Ils apprendront peu après leur identité : Le professeur Flax, Fantomès et miss Brunner. Ils sont suivis de près par deux aventuriers, le Commandant Robert et William le géant roux. Suivant leur guide, un homme vert, les cinq “ touristes ” rencontrent sur leur chemin de nombreuses embûches. D’abord un ver immense, puis des mercenaires en armures, en réalité des vampires, se dressent sur leur route.

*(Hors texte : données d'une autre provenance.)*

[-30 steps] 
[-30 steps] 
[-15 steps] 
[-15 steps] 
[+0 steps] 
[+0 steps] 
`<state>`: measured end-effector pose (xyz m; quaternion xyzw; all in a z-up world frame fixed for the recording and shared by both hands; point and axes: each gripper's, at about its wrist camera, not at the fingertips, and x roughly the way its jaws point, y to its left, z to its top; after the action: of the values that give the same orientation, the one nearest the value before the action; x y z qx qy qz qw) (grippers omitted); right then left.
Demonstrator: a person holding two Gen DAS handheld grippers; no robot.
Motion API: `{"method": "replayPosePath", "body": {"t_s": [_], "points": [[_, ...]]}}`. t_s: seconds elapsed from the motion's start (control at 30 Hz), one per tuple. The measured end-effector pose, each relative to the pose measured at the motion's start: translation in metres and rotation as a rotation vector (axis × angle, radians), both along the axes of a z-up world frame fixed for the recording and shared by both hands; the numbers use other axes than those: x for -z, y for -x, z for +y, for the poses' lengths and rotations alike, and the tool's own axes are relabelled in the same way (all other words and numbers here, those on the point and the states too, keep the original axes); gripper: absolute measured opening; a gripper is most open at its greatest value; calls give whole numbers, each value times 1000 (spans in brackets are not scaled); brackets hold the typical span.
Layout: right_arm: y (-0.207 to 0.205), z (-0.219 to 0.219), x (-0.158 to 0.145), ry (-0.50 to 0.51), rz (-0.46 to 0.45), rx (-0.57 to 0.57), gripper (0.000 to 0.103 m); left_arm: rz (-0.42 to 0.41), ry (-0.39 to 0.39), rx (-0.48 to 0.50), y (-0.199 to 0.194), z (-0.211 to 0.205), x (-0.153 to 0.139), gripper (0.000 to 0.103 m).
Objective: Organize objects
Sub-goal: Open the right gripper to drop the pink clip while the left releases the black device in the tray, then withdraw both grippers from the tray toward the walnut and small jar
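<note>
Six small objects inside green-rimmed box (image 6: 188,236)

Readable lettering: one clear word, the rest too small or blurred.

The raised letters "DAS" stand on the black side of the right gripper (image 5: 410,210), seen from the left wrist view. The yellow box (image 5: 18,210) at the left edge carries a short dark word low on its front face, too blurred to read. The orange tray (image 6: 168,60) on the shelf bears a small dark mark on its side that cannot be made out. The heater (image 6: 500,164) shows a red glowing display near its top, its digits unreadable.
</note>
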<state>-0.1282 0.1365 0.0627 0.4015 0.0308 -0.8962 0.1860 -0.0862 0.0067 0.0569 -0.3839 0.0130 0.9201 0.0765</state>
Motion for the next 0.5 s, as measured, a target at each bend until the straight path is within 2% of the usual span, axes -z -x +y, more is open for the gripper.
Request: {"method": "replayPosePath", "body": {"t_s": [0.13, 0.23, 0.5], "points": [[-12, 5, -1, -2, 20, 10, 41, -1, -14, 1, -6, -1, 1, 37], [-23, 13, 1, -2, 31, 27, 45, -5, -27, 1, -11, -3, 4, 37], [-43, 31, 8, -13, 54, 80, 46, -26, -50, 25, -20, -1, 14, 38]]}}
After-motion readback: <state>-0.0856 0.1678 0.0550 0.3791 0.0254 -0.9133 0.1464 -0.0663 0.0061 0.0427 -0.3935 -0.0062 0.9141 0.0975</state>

Heureusement le Commandant et William arrivent à leur rescousse. Tandis que la bataille fait rage, et que Dominique est blessé par une morsure de vampire, Tom reconnaît en Miss Brunner Maria, une employée de l’agence. Mais elle l’ignore. Puis c’est l’apparition de L’Homme Mort. Flax veut faire le malin mais L’Homme Mort lui brise la nuque. Les survivants lui font ses poches et lisent le billet qu’il avait reçu. Bissolatti y dévoile avoir découvert le sérum de longévité. Mais les surprises s’enchaînent. Le guide se transforme soudain en loup-garou et Fantomès lui transperce le cœur de sa canne-épée. Des rhinocéros bipèdes, des jonglômes, se lancent à leur poursuite.

 

darnaudet.jpgFrançois Darnaudet joue avec les héros notre enfance, les réunissant dans une aventure ébouriffante, proposant mille pièges conçus avec une machiavélique détermination. Héros humains mais aussi monstres de tous poils issus de la littérature populaire fantastique. Tom, de l’Agence HLP, sigle évident pour Howard Philipps Lovecraft, subira mille avatars en compagnie d’ersatz de Bob Morane et Bill Balantine, de Fantômas et de bien d’autres. Un jeu et un tour de force pour agglomérer tout ce petit monde dans une histoire cohérente et fantastique. Mais d’autres clins d’yeux parsèment cet ouvrage, dont un certain Gal’Ern. Un hommage en forme de pastiche dans lequel François Darnaudet se parodie lui-même.


François DARNAUDET : La lagune des mensonges. Collection Blanche N°2003. Editions Rivière  Blanche . 128 pages. 14€. Disponible en version numérique chez Actusf : 3,99€.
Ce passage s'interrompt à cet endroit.